● WHAT THE TASK REQUIRES:
Word for word, copy the entire listing.
::::
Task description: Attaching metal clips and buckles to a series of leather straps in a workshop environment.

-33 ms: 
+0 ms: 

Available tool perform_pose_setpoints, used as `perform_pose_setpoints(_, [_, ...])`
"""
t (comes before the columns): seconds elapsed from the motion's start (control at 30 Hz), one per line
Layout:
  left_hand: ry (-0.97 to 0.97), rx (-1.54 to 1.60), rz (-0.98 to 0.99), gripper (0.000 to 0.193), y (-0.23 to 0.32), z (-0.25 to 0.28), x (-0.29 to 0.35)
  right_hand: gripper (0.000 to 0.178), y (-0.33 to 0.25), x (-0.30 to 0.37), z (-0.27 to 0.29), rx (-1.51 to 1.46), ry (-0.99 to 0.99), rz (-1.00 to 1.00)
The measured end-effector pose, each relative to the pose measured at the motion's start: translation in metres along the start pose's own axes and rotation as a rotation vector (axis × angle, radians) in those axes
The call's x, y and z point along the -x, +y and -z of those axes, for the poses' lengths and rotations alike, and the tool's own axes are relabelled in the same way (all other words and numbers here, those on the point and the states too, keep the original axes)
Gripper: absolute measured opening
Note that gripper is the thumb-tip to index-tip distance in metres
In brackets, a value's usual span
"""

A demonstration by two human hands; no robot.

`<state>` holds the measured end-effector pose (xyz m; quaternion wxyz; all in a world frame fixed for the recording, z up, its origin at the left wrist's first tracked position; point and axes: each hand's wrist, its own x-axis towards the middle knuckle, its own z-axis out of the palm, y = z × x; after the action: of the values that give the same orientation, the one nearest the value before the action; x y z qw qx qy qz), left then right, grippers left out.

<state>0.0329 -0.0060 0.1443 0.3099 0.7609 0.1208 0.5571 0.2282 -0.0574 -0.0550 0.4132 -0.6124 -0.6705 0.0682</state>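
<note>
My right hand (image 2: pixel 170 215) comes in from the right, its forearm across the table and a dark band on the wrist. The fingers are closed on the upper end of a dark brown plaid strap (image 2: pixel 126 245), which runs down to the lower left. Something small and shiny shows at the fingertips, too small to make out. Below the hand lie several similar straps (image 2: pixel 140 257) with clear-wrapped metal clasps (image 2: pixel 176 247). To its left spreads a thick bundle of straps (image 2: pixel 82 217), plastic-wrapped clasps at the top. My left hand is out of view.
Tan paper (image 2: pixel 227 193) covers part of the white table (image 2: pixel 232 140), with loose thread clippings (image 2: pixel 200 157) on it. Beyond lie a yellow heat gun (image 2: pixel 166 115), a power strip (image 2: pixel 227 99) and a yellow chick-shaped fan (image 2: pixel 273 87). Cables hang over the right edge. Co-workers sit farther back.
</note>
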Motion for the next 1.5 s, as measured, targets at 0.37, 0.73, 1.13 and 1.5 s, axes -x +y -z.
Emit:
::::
● SOLUTION:
Task description: Attaching metal clips and buckles to a series of leather straps in a workshop environment.

-33 ms: 
+0 ms: 

Available tool perform_pose_setpoints, used as `perform_pose_setpoints(_, [_, ...])`
"""
t (comes before the columns): seconds elapsed from the motion's start (control at 30 Hz), one per line
Layout:
  left_hand: ry (-0.97 to 0.97), rx (-1.54 to 1.60), rz (-0.98 to 0.99), gripper (0.000 to 0.193), y (-0.23 to 0.32), z (-0.25 to 0.28), x (-0.29 to 0.35)
  right_hand: gripper (0.000 to 0.178), y (-0.33 to 0.25), x (-0.30 to 0.37), z (-0.27 to 0.29), rx (-1.51 to 1.46), ry (-0.99 to 0.99), rz (-1.00 to 1.00)
The measured end-effector pose, each relative to the pose measured at the motion's start: translation in metres along the start pose's own axes and rotation as a rotation vector (axis × angle, radians) in those axes
The call's x, y and z point along the -x, +y and -z of those axes, for the poses' lengths and rotations alike, and the tool's own axes are relabelled in the same way (all other words and numbers here, those on the point and the states too, keep the original axes)
Gripper: absolute measured opening
Note that gripper is the thumb-tip to index-tip distance in metres
In brackets, a value's usual span
"""

A demonstration by two human hands; no robot.

`<state>` holds the measured end-effector pose (xyz m; quaternion wxyz; all in a world frame fixed for the recording, z up, its origin at the left wrist's first tracked position; point and axes: each hand's wrist, its own x-axis towards the middle knuckle, its own z-axis out of the palm, y = z × x; after the action: of the values that give the same orientation, the one nearest the value before the action; x y z qw qx qy qz), left then right, grippers left out.

<state>0.0329 -0.0060 0.1443 0.3099 0.7609 0.1208 0.5571 0.2282 -0.0574 -0.0550 0.4132 -0.6124 -0.6705 0.0682</state>
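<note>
My right hand (image 2: pixel 170 215) comes in from the right, its forearm across the table and a dark band on the wrist. The fingers are closed on the upper end of a dark brown plaid strap (image 2: pixel 126 245), which runs down to the lower left. Something small and shiny shows at the fingertips, too small to make out. Below the hand lie several similar straps (image 2: pixel 140 257) with clear-wrapped metal clasps (image 2: pixel 176 247). To its left spreads a thick bundle of straps (image 2: pixel 82 217), plastic-wrapped clasps at the top. My left hand is out of view.
Tan paper (image 2: pixel 227 193) covers part of the white table (image 2: pixel 232 140), with loose thread clippings (image 2: pixel 200 157) on it. Beyond lie a yellow heat gun (image 2: pixel 166 115), a power strip (image 2: pixel 227 99) and a yellow chick-shaped fan (image 2: pixel 273 87). Cables hang over the right edge. Co-workers sit farther back.
</note>
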Motion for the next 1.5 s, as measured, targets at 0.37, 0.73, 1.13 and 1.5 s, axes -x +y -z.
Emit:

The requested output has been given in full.